Current trends and predictions for housing affordability in the UK over the next five years indicate a cautious recovery in prices, gradually easing mortgage rates, but persistent affordability challenges for buyers, especially first-time buyers. House prices are expected to slightly contract in 2024 by about 3%, primarily due to higher borrowing costs and inflation impacting demand.

From 2025 to 2028, average house prices are forecast to grow moderately by around 2.7% per year nationally, reflecting a recovery supported by increased home building and easing mortgage rates. London prices, after a slight fall in 2024, are forecast to rise by almost 14% cumulatively between 2025 and 2029, though growth is expected to be uneven across boroughs.

Mortgage rates, which had increased sharply due to inflation and central bank policies, are predicted to begin a gradual easing through the medium term. This is expected to alleviate borrowing costs and support price growth, but rates will likely remain higher than the ultra-low levels seen during the pandemic, continuing to constrain affordability.

Regarding first-time buyer deals, these are likely to remain pressured by overall affordability constraints. Institutional investments in build-to-rent projects and net-zero developments partially address supply issues but tend to focus on rental markets, which are predicted to see rent increases of roughly 3% annually in the medium term.

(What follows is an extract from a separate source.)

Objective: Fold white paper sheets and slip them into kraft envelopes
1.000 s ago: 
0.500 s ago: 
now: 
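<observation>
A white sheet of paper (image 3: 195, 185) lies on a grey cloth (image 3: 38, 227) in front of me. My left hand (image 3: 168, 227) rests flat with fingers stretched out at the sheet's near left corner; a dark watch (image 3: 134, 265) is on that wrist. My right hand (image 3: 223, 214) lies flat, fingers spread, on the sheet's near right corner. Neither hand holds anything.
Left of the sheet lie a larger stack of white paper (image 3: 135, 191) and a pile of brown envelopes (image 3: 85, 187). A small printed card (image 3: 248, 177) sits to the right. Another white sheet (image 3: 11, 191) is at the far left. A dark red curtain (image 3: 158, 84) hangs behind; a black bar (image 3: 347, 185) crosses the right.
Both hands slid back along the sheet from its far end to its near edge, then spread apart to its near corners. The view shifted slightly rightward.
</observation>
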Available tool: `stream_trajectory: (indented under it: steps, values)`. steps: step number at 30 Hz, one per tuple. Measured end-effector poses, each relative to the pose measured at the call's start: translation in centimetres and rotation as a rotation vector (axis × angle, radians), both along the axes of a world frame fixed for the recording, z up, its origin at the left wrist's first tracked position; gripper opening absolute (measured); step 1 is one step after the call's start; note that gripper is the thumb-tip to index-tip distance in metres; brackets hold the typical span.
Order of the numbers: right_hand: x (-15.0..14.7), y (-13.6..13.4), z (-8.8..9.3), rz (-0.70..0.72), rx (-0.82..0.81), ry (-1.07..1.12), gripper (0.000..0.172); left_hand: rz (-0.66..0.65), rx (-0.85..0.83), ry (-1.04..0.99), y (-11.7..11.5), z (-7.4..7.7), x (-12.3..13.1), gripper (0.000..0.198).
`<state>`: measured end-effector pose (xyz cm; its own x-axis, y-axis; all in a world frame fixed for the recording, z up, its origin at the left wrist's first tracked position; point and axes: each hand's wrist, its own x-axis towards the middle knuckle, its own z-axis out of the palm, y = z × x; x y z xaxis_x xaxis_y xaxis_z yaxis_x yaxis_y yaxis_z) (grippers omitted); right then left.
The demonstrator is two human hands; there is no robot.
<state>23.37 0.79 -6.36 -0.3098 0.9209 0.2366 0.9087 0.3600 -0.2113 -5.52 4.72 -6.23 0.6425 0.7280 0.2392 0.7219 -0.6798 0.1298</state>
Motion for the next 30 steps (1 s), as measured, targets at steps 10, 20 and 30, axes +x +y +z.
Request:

Robert Gardner, Nationwide's chief economist, stated that housing affordability has improved after a decline following the pandemic. The price of a typical UK home is currently around 5.75 times the average income, below the all-time high of 6.9 recorded in 2022 and the lowest in over a decade.

Pundits expect house prices to grow steadily throughout the year. The latest house price index from Nationwide indicates a 2.4% increase in house prices in the year to July. Many estate agents feel that the current market provides a "window of opportunity" with more properties up for sale.

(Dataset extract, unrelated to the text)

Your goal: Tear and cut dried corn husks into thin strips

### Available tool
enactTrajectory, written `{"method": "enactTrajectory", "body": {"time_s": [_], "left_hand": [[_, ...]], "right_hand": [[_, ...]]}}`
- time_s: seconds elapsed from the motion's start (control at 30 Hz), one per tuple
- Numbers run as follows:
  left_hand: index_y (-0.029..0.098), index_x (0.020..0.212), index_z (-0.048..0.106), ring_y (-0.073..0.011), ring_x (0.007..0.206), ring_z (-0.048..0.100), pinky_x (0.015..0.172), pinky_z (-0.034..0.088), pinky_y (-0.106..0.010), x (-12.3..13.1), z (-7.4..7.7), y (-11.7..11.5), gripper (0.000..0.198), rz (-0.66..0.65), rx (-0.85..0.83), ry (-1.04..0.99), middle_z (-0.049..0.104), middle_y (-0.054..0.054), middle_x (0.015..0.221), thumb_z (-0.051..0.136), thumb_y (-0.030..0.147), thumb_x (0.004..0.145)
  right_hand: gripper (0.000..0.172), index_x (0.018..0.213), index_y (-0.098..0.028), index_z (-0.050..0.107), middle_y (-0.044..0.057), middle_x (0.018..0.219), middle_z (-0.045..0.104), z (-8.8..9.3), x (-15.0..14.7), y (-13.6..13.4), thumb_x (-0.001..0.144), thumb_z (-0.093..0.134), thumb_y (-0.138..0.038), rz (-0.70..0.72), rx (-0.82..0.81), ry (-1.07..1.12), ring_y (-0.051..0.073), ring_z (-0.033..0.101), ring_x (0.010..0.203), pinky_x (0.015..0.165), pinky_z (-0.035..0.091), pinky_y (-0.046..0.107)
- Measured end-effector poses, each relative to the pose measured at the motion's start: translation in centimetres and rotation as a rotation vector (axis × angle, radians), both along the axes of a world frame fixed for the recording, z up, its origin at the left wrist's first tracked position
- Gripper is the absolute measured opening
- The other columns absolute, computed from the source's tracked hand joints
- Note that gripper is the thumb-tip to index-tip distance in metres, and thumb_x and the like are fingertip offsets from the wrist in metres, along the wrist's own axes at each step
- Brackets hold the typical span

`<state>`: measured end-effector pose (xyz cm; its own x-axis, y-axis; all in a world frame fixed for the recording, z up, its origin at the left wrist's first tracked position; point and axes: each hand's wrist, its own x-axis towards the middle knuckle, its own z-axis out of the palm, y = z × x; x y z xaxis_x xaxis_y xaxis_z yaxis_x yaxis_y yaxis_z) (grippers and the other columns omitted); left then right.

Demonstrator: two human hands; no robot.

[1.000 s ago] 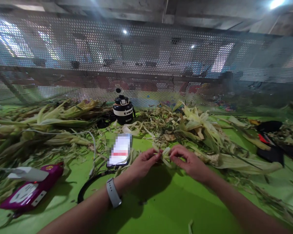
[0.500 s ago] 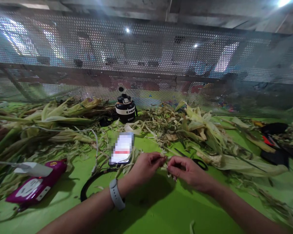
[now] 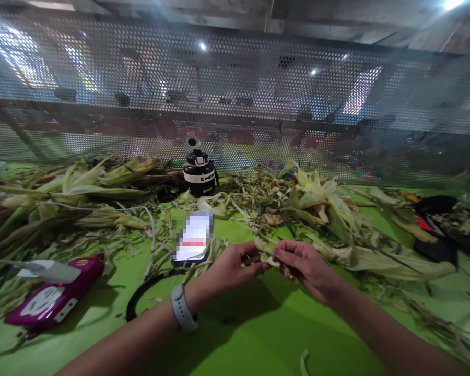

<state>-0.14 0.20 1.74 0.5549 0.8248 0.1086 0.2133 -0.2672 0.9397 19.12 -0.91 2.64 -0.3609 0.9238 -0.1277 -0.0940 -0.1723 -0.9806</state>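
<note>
Over the green tabletop, a small pale strip of corn husk (image 3: 265, 251), partly curled, spans the gap between my hands. My left hand (image 3: 235, 265), with a grey watch band on its wrist, has its thumb and fingers bent around the strip's left side. On the other side my right hand (image 3: 306, 265) pinches the strip's right end between thumb and fingers. Just beyond my left hand lies a phone (image 3: 195, 237) with a lit, partly blurred screen. Behind my right hand rests a partly husked corn cob (image 3: 339, 255) with long leaves.
A black bottle (image 3: 199, 175) stands before a perforated metal screen (image 3: 235, 104). Piled corn husks (image 3: 97, 183) spread across the back. At left, a purple power strip (image 3: 58, 292) holds a white charger (image 3: 49, 271) with a cable. A black loop (image 3: 137, 297) lies near my left wrist.
My right hand has shifted slightly right and up. My left hand's thumb and fingers have spread a little, and more of the pale husk strip shows between the hands.
</note>
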Motion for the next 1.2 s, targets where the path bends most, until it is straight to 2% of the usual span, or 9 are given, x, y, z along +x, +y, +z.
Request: {"method": "enactTrajectory", "body": {"time_s": [0.13, 0.4, 0.5, 0.63, 0.8, 0.93, 1.0, 1.1, 1.2], "left_hand": [[0.014, 0.078, 0.066, -0.0129, 0.064, 0.055, 0.06, 0.042, -0.024, 0.1, -0.2, 0.2, 0.021, 0.004, -0.02, 0.014, 0.065, -0.003, 0.071, 0.058, 0.033, 0.082], [0.014, 0.077, 0.068, -0.0067, 0.055, 0.049, 0.055, 0.037, -0.02, -0.4, -0.9, 1.1, 0.032, 0.029, -0.589, -0.283, 0.061, 0.001, 0.065, 0.075, 0.043, 0.067], [0.014, 0.078, 0.069, -0.0062, 0.058, 0.05, 0.055, 0.035, -0.019, -0.5, -1.2, 1.2, 0.031, 0.047, -0.701, -0.364, 0.061, 0.002, 0.066, 0.079, 0.039, 0.063], [0.015, 0.081, 0.071, -0.0069, 0.065, 0.053, 0.059, 0.036, -0.018, -0.5, -1.4, 1.3, 0.029, 0.081, -0.716, -0.439, 0.063, 0.0, 0.072, 0.081, 0.035, 0.062], [0.014, 0.076, 0.073, -0.008, 0.061, 0.05, 0.062, 0.038, -0.022, -0.4, -0.9, 1.2, 0.03, 0.046, -0.545, -0.398, 0.063, 0.001, 0.066, 0.081, 0.038, 0.06], [0.018, 0.085, 0.073, -0.0151, 0.082, 0.059, 0.082, 0.043, -0.029, -0.1, -0.7, 1.0, 0.032, 0.054, -0.448, -0.448, 0.07, -0.003, 0.09, 0.081, 0.039, 0.062], [0.017, 0.085, 0.073, -0.0172, 0.088, 0.06, 0.087, 0.043, -0.031, 0.0, -0.8, 1.0, 0.033, 0.06, -0.442, -0.467, 0.071, -0.005, 0.095, 0.08, 0.04, 0.062], [0.016, 0.083, 0.07, -0.0145, 0.08, 0.06, 0.082, 0.044, -0.028, 0.2, -0.9, 0.9, 0.034, 0.111, -0.475, -0.551, 0.07, -0.003, 0.084, 0.082, 0.038, 0.06], [0.018, 0.093, 0.064, -0.0113, 0.069, 0.06, 0.072, 0.044, -0.024, 0.3, -0.9, 0.9, 0.043, 0.166, -0.545, -0.641, 0.068, 0.001, 0.073, 0.085, 0.03, 0.058]], "right_hand": [[0.031, 0.071, -0.015, 0.063, -0.005, 0.054, 0.052, -0.1, -0.1, -0.2, 0.071, 0.075, -0.043, -0.019, -0.022, 0.001, 0.005, 0.039, 0.045, 0.044, 0.028, 0.02], [0.034, 0.07, -0.016, 0.06, -0.004, 0.054, 0.056, 0.3, -0.5, 0.0, 0.063, 0.08, -0.043, -0.166, -0.103, 0.059, 0.006, 0.044, 0.043, 0.043, 0.03, 0.02], [0.037, 0.073, -0.018, 0.059, -0.004, 0.051, 0.057, 0.5, -0.4, 0.0, 0.062, 0.08, -0.046, -0.175, -0.113, 0.039, 0.009, 0.049, 0.045, 0.043, 0.03, 0.02], [0.036, 0.079, -0.018, 0.06, -0.003, 0.055, 0.061, 0.7, 0.0, -0.1, 0.065, 0.078, -0.046, -0.107, -0.089, -0.007, 0.01, 0.055, 0.05, 0.046, 0.035, 0.02], [0.033, 0.08, -0.018, 0.061, -0.002, 0.063, 0.064, 0.8, 0.6, 0.1, 0.069, 0.076, -0.045, 0.005, -0.084, -0.067, 0.011, 0.059, 0.059, 0.052, 0.039, 0.02], [0.03, 0.075, -0.016, 0.062, -0.003, 0.066, 0.062, 0.6, 0.5, 0.2, 0.069, 0.078, -0.041, 0.054, -0.064, -0.036, 0.01, 0.057, 0.062, 0.061, 0.043, 0.022], [0.03, 0.074, -0.015, 0.063, -0.003, 0.067, 0.06, 0.3, 0.2, 0.3, 0.069, 0.078, -0.041, 0.047, -0.037, -0.009, 0.009, 0.056, 0.063, 0.065, 0.043, 0.023], [0.031, 0.074, -0.015, 0.062, -0.002, 0.07, 0.059, -0.4, -0.2, 0.2, 0.069, 0.078, -0.041, 0.066, -0.023, 0.027, 0.009, 0.056, 0.064, 0.066, 0.044, 0.024], [0.032, 0.073, -0.015, 0.061, -0.002, 0.071, 0.059, -0.8, -0.3, 0.1, 0.07, 0.077, -0.042, 0.104, 0.009, 0.022, 0.009, 0.057, 0.063, 0.067, 0.045, 0.025]]}}
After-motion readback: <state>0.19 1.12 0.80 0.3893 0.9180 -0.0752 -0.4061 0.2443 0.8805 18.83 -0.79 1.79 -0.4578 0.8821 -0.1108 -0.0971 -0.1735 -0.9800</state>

Jeremy Leaf, north London estate agent and a former RICS residential chairman, states that transactions are "holding together" on the ground. Marc von Grundherr, director of Benham and Reeves, adds that there is an "overarching air of positivity" in the property market.

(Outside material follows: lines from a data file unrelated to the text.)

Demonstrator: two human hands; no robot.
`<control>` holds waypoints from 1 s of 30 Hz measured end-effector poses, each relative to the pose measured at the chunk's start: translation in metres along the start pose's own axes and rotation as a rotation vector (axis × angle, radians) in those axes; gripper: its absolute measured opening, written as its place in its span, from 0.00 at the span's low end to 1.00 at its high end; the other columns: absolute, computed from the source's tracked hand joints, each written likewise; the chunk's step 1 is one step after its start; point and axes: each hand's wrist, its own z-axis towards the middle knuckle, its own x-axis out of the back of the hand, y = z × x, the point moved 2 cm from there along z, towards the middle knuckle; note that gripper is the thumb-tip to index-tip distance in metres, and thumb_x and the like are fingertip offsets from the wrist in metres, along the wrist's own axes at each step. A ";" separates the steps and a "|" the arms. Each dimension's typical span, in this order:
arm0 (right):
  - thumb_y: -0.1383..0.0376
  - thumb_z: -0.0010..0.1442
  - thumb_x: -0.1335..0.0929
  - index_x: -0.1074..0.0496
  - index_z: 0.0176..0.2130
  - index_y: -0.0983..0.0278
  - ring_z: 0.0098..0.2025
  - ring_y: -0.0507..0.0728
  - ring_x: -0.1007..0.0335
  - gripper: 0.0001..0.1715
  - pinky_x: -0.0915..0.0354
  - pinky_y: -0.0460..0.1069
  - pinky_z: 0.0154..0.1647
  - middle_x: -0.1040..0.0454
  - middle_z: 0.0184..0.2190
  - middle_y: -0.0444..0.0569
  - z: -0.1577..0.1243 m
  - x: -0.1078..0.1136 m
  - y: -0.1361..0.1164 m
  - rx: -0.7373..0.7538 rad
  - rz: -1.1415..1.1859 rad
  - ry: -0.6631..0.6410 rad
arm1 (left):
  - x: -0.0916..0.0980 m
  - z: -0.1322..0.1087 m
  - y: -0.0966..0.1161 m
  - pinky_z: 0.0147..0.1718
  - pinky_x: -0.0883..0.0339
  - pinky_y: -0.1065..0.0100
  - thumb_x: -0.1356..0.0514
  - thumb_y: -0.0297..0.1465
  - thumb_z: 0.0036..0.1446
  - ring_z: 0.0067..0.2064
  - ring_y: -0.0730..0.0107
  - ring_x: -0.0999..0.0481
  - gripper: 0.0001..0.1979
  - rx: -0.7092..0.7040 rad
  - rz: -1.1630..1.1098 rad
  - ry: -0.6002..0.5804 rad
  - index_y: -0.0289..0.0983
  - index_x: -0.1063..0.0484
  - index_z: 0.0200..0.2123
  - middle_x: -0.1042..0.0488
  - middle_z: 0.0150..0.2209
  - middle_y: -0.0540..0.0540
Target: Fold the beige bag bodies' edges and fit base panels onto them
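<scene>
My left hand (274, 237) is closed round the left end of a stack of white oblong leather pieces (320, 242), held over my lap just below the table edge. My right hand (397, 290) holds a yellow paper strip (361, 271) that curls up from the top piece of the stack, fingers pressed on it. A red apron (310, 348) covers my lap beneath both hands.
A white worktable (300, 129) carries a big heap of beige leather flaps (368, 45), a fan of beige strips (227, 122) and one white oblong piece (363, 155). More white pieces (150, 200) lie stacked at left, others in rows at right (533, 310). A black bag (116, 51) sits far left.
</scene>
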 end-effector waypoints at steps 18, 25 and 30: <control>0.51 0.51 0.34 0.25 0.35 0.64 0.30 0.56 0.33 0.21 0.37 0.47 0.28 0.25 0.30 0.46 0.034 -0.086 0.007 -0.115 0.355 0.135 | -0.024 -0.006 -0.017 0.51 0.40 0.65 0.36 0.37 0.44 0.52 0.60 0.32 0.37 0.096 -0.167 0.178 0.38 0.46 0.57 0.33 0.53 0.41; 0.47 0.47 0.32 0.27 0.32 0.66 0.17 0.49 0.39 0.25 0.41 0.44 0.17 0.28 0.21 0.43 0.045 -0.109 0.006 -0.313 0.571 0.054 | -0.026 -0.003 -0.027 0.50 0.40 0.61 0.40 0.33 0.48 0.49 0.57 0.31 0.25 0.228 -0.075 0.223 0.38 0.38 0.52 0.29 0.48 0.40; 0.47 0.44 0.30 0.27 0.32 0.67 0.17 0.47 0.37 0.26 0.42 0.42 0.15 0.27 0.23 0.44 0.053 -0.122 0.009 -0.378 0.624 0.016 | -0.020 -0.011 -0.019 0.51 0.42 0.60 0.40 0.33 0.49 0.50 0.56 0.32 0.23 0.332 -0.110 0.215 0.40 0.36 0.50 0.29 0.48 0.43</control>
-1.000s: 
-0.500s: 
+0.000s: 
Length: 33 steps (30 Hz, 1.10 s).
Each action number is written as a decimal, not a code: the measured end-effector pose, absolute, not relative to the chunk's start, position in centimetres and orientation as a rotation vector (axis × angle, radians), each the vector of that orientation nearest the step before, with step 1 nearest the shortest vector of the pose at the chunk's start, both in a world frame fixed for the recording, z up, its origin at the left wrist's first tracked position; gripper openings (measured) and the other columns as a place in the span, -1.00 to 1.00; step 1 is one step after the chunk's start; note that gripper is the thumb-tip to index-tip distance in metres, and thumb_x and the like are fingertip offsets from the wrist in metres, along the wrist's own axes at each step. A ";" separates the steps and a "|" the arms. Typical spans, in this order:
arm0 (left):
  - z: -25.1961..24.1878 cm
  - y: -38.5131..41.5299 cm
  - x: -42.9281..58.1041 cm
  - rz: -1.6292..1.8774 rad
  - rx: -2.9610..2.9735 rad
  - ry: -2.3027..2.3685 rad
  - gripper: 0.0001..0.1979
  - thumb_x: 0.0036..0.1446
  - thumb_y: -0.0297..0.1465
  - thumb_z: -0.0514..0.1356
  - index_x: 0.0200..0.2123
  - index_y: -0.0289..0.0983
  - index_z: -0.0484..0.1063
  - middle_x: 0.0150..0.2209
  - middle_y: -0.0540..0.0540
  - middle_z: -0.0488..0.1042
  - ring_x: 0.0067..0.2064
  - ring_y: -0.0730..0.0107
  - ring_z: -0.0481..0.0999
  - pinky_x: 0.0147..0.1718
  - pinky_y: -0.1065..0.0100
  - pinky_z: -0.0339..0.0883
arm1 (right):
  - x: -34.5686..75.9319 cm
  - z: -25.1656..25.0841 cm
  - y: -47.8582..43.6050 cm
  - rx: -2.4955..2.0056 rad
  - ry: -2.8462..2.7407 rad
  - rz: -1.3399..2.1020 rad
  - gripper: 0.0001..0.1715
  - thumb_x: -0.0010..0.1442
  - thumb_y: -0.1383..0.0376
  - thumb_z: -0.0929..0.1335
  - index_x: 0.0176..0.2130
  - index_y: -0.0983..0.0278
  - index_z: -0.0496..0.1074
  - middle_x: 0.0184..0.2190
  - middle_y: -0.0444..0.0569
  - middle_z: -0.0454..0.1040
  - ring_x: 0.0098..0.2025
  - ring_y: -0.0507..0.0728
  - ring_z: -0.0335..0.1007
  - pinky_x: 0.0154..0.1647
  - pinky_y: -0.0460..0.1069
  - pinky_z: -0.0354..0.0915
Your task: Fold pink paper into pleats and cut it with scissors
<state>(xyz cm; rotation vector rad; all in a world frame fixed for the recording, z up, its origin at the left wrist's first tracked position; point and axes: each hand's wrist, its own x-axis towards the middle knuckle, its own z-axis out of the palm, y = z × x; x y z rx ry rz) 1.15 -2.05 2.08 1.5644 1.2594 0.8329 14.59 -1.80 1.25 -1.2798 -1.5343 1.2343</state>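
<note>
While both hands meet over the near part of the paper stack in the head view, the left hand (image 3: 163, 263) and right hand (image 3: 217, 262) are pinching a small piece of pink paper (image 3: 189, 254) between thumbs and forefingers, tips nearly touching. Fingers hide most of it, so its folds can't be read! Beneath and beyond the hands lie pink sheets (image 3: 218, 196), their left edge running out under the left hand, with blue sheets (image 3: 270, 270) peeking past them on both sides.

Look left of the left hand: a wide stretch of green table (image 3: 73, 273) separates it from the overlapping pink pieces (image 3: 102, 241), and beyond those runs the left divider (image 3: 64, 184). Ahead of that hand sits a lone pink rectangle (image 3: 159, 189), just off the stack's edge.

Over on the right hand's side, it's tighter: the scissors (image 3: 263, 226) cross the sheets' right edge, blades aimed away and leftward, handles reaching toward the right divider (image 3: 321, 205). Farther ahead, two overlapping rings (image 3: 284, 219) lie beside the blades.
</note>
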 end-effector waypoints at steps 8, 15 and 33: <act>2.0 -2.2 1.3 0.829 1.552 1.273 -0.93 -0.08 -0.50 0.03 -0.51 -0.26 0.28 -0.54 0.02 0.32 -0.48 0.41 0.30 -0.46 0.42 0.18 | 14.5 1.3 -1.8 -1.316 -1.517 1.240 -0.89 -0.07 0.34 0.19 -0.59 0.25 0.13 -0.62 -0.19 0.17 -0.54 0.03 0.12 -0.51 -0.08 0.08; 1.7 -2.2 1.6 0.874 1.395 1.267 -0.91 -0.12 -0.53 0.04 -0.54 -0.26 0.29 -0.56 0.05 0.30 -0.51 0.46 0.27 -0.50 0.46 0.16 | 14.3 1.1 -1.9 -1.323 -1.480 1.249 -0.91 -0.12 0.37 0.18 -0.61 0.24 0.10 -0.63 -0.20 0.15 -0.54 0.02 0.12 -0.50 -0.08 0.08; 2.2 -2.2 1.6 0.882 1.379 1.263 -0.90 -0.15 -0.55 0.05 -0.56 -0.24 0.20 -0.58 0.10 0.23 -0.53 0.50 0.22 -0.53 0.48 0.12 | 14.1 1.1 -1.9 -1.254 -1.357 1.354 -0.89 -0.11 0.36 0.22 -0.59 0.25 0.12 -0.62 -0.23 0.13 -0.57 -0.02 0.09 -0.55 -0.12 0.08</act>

Savills predicts that more relaxed mortgage lending rules could lead to a 25% increase in first-time buyer deals over the next five years. More buyers are expected to look to make their move, contributing to continued stability in house prices.

In summary, the UK housing market over the next five years is expected to stabilize with moderate house price growth supported by easing mortgage costs and some supply increases, but affordability pressures—especially for first-time buyers—will remain significant. Rental growth and regional disparities will also influence market dynamics, particularly in expensive areas like London where prices and rents remain high despite slower growth.

[1] Savills UK Housing Market Outlook 2022-2027 [2] Nationwide House Price Index July 2022 [3] London First Time Buyer Market Report 2022 [4] RICS UK Residential Market Survey Q2 2022

  1. The UK property market, despite lingering economic concerns, is displaying optimism, as supported by improved mortgage market affordability and the government's new Mortgage Guarantee Scheme, according to industry experts like Matt Thompson and Verona Frankish.
  2. Investing in real-estate, specifically housing-market, may present potential opportunities for personal-finance growth, considering the expected moderate house price growth, gradual easing of mortgage rates, and increasing property transactions, as indicated by reports such as the Savills UK Housing Market Outlook 2022-2027 and the Nationwide House Price Index July 2022.
  3. However, despite the anticipated recovery, the housing-market will face continual affordability challenges, particularly for first-time buyers, due to high borrowing costs, inflation, and persistent regional disparities in price and rent growth, as foreseen in the London First Time Buyer Market Report 2022 and the RICS UK Residential Market Survey Q2 2022.